What is needed — A faithful copy of the data is the goal; set it down exactly, without the images.

Segment Open

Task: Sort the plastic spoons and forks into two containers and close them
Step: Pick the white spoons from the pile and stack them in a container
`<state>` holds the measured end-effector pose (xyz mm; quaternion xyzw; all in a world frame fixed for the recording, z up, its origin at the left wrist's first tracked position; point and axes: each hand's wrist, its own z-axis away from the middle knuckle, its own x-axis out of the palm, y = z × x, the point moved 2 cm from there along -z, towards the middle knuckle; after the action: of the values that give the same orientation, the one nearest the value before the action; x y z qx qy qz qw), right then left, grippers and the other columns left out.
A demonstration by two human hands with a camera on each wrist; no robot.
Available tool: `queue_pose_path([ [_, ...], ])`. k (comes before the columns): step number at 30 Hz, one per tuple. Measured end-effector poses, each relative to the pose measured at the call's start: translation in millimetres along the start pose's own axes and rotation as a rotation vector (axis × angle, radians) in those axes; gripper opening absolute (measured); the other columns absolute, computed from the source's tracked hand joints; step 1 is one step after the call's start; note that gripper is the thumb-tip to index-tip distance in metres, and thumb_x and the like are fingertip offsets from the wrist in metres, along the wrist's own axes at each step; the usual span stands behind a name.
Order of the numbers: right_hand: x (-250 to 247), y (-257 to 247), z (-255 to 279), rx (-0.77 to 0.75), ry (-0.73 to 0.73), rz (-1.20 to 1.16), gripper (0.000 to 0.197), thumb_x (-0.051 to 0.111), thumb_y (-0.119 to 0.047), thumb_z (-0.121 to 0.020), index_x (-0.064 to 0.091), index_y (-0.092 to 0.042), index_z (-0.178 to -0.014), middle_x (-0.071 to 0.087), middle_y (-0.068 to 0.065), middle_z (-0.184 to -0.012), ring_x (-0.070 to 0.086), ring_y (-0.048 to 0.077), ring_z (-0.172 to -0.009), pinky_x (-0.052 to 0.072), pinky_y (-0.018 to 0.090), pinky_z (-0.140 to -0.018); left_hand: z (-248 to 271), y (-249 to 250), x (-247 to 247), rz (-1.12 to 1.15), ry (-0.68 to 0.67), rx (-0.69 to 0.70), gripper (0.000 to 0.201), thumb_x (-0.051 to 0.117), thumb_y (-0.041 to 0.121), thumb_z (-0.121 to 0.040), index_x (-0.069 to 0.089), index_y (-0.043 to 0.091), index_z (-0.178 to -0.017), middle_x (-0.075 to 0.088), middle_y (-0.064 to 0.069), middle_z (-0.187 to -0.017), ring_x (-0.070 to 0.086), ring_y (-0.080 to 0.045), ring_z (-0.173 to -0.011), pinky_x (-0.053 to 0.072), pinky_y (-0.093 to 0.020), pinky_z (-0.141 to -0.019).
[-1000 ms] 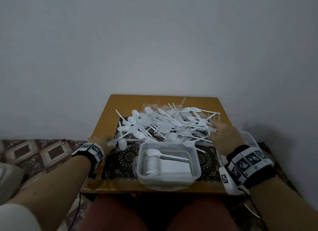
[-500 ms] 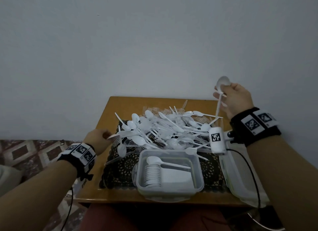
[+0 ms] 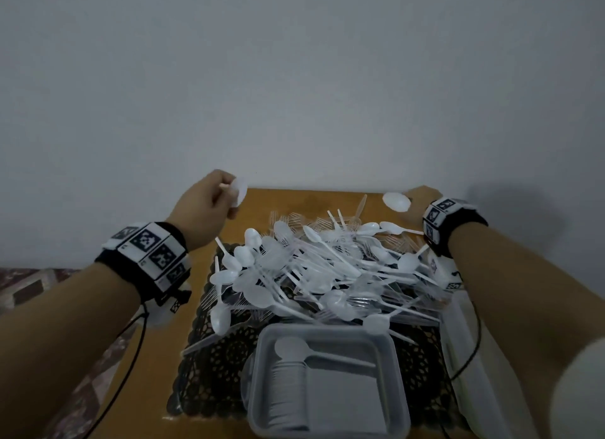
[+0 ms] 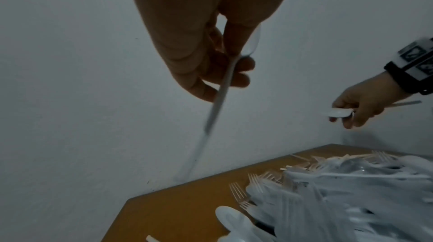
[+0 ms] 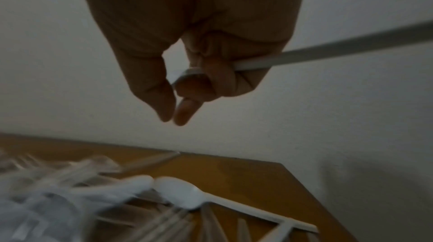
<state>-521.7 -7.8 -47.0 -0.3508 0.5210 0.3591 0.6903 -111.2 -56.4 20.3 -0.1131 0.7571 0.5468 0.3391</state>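
Holding one white spoon in the left grip, another spoon in the right grip, above the cutlery pile.

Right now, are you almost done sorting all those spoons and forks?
Not nearly. Done: a row of spoons sits in the open container. In hand: the left hand and the right hand each hold one white spoon. Left: the big mixed pile on the table, every fork, and closing the lids.
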Motion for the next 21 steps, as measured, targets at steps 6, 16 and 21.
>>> queue_pose_path([
  [6, 25.6, 22.2, -32.7, 0.068, -0.157, 0.368, 0.047, 0.068, -0.033, -0.087, 0.056, -0.013, -0.128, 0.061, 0.009, -0.126, 0.061, 0.030, -0.109, 0.053, 0.043, -0.092, -38.3, -27.7, 22.7, -0.212, -0.143, -0.051, 0.058, 0.037, 0.066, -0.082, 0.056, 0.013, -0.099, 0.059, -0.009, -0.083, 0.049, -0.018, -0.068, 0.039, -0.028, -0.061],
  [16, 37.5, 33.9, -50.3, 0.111, -0.292, 0.465, 0.049, 0.071, -0.041, -0.084, 0.057, -0.012, -0.120, 0.062, 0.005, -0.118, 0.058, 0.019, -0.095, 0.050, 0.028, -0.084, -69.0, -90.3, 38.4, -0.608, -0.394, -0.172, 0.011, 0.063, 0.019, -0.088, 0.059, 0.013, -0.097, 0.060, -0.007, -0.089, 0.052, -0.022, -0.075, 0.039, -0.029, -0.065],
  [21, 21.5, 23.7, -57.8, -0.003, -0.206, 0.290, 0.046, 0.070, -0.042, -0.084, 0.064, -0.005, -0.110, 0.067, 0.015, -0.110, 0.064, 0.031, -0.099, 0.052, 0.039, -0.089, -73.5, -104.6, 49.2, -0.807, -0.571, -0.196, 0.019, 0.060, 0.027, -0.092, 0.062, 0.016, -0.108, 0.058, 0.000, -0.089, 0.055, -0.018, -0.079, 0.045, -0.027, -0.067],
])
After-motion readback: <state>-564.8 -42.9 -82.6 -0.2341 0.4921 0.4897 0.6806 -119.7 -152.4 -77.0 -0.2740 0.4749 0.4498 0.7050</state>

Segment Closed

Output of the exercise —
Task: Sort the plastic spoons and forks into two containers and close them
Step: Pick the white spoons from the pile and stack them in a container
`<state>` holds the measured end-effector pose (xyz mm; quaternion xyzw; all in a world frame fixed for the recording, z up, its origin at the left wrist's first tracked position; point and axes: each hand's wrist, its own z-axis away from the middle knuckle, its own x-axis out of the palm, y = z × x, the point moved 2 cm from there along -z, towards the middle knuckle; after the action: of the values that give the same orientation, the one nearest the value before the action; x y z qx qy qz qw), right then left, grippers and the other columns left out.
A demonstration by two human hands with a camera on each wrist; no robot.
Available tool: `queue_pose_path([ [_, ...], ])`. k (comes before the columns): step number at 30 Hz, one per tuple. Measured end-effector poses, each relative to the pose measured at the call's start: translation in millimetres along the start pose's own axes and rotation as a rotation vector (axis × angle, radians) in those axes; gripper opening absolute (measured); the other columns absolute, computed from the source's tracked hand joints; step 1 is one step after the call's start; note that gripper is the thumb-tip to index-tip distance in metres, and thumb_x and the like are fingertip offsets from the wrist in metres, along the wrist's own axes at each step; the usual span stands behind a name.
Order of the numbers: right_hand: x (-250 to 247), y (-257 to 247), z (-255 to 279), rx (-0.77 to 0.75), ry (-0.73 to 0.73), rz (-1.20 to 1.16), gripper (0.000 to 0.197), thumb_x (-0.051 to 0.111), thumb_y (-0.119 to 0.047), thumb_z (-0.121 to 0.020), index_x (-0.064 to 0.091), index_y (-0.092 to 0.042), index_z (-0.178 to -0.014), middle_x (-0.071 to 0.087), middle_y (-0.068 to 0.065), middle_z (-0.184 to -0.012), ring_x (-0.070 to 0.086), ring_y (-0.048 to 0.077), ring_z (-0.172 to -0.009), pinky_x (-0.052 to 0.072), pinky_y (-0.018 to 0.090), pinky_z (-0.140 to -0.018); left_hand: z (-248 to 271), y (-249 to 250), x (-247 to 247), rz (-1.12 to 1.15), ry (-0.68 to 0.67), rx (-0.69 to 0.70), gripper (0.000 to 0.201), thumb_x (-0.051 to 0.117), thumb_y (-0.041 to 0.121), thumb_z (-0.121 to 0.040), index_x (-0.069 to 0.089), index_y (-0.043 to 0.091), index_z (-0.178 to -0.017), middle_x (-0.075 to 0.088), middle_y (-0.064 to 0.069), middle_z (-0.187 to -0.017), ring_x (-0.070 to 0.086), ring_y (-0.080 to 0.045), ring_z (-0.173 to -0.011), pinky_x (-0.053 to 0.072), pinky_y (-0.093 to 0.020), pinky_z (-0.141 to -0.019).
[-1000 ms] 
[-500 ms] 
[+0 ms] 
[+0 ms] 
[+0 ms] 
<state>-521.7 -7.8 -47.0 -0.3508 0.5210 0.3591 0.6903 -111.2 -56.4 20.3 -0.1131 0.7571 0.5468 0.3391</state>
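Holding one white spoon in the left grip, another spoon in the right grip, above the cutlery pile.

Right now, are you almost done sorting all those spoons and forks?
Not nearly. Done: a row of spoons sits in the open container. In hand: the left hand and the right hand each hold one white spoon. Left: the big mixed pile on the table, every fork, and closing the lids.
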Motion for the next 21 steps, as measured, targets at steps 6, 16 and 21.
>>> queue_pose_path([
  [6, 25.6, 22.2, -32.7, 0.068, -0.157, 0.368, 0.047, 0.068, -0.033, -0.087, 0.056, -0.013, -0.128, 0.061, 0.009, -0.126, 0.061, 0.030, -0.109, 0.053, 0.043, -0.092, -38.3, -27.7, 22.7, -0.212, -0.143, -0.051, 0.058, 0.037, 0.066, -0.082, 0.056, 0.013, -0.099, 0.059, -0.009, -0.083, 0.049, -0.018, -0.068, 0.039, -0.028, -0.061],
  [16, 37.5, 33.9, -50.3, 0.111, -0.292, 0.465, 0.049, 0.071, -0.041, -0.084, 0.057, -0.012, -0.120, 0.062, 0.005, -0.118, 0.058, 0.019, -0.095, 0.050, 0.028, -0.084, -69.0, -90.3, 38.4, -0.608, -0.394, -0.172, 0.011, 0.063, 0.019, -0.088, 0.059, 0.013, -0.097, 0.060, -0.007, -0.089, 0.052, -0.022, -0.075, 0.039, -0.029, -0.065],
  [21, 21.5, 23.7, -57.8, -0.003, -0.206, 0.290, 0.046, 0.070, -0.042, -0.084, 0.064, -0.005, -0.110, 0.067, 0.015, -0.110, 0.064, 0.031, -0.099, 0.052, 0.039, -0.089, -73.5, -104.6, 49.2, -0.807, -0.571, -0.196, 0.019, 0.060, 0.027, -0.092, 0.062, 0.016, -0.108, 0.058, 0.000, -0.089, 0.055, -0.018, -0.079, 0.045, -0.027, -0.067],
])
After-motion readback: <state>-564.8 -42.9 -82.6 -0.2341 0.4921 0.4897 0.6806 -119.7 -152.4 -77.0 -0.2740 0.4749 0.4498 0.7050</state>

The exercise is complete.